Ama... Her zengin ülke böyle mi? Hele ki İslam devletleri?
Neyse anlayacağınız üzere, ben inanılmaz etkilendim. Hatta, ben burada yaşarım diye düşünecek kadar...


Dubai, Birleşik Arap Emirliklerinin yedi emirliğinden biri. Parlamenter Monarşi ile yönetilen ve başında şeyh Muhammed bin Raşid E Makdum var. 4115 km2lik yüzölçümü ve yaklaşık 2.200.000 nüfusu var. Nüfus sadece %17 si yerli halk. Gerisi büyük çoğunlukla Hintliler, Pakistanlılar, Bangladeşliler gibi başka ülke vatandaşlarından oluşuyor. Zaten yerli halk petrol zengini olduğundan çalışmıyor, ve tüm hizmet sektörü diğer ülke vatandaşları tarafından yürütülüyor. Ülkede yaklaşık %6 civarında batılı ülke vatandaşları yaşıyor. Bunların pekçoğu ex-pad olarak batılı şirketlerde çalışan yabancılar.  Almanlar, Amerikalılar, Türkler, İngilizler, kuzey Avrupalılar batılı şirketlerin ortadoğu merkezi olarak kullandığı Dubai'de dönemsel olarak çalışmaya geliyor. Ayrıca restaurant ve barlarda İngiliz ve Amerikalı gençler çalışıyor. Ülkede birinci lisan adeta İngilizce. Her tabelada önce Arapça, sonra İngilizce yazıyor.

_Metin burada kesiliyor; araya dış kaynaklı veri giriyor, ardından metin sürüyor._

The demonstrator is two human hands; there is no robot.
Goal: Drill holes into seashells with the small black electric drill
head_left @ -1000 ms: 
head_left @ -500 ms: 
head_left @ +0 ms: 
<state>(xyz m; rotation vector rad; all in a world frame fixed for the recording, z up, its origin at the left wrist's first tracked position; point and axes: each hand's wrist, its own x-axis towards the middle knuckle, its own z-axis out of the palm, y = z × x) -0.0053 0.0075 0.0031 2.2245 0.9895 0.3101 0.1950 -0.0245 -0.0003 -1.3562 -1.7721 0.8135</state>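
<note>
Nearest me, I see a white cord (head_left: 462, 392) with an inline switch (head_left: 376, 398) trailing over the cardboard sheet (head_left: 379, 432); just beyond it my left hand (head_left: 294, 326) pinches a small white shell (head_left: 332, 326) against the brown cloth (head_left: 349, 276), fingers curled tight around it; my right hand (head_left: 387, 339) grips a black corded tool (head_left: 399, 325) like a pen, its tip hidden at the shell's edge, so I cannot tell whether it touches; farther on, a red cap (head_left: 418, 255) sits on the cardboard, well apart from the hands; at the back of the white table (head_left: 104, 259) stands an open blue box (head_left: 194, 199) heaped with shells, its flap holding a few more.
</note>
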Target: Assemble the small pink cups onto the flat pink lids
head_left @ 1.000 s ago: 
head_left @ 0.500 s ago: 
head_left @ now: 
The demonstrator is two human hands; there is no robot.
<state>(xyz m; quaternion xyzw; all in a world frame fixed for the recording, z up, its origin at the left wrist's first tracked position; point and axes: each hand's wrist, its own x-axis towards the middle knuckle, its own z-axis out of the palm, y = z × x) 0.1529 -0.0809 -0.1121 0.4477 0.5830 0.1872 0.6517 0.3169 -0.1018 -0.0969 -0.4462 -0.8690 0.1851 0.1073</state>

Dubai'de vergi yok. Maaşlar yüksek. Ancak yeme içme inanılmaz pahalı. Arap restaurantları hariç uluslararası mutfakları temsil eden restaurantlarda alkol satışı var.  İyi bir yerde yediğiniz yemek, İstanbul'daki en pahalı restaurantda vereceğiniz hesabın euro karşılığına denk geliyor. Yani neredeyse Türkiye'de ödeyeceğinizin üç katı gibi hesap ödüyorsunuz. Buna rağmen her yer tıklım tıkış dolu. Seyahatinizi planlarken yemek yemeyi düşündüğünüz restaurantlara rezervasyon yaptırmanızda fayda var. Yoksa yer bulmanız çok zor olabiliyor.

Bizim orada bulunduğumuz hafta, sıcaklık 25-26 derece civarında idi. Uzun zaman çöl sıcaklarının hakim olduğu bir ülke için ideal bir zaman. Aralık ayında denize girme keyfini yaşadık, bol bol güneşlendik. Plajlar hem yerli halka, hem yabancılara açık. Öyle ki, peçeli kadınlar ve bikinili yabancılar aynı plajı kullanıyor ve kimse kimseyi rahatsız etmiyor. Bir kişi de yan gözle bakıp sizi rahatsız etmiyor. 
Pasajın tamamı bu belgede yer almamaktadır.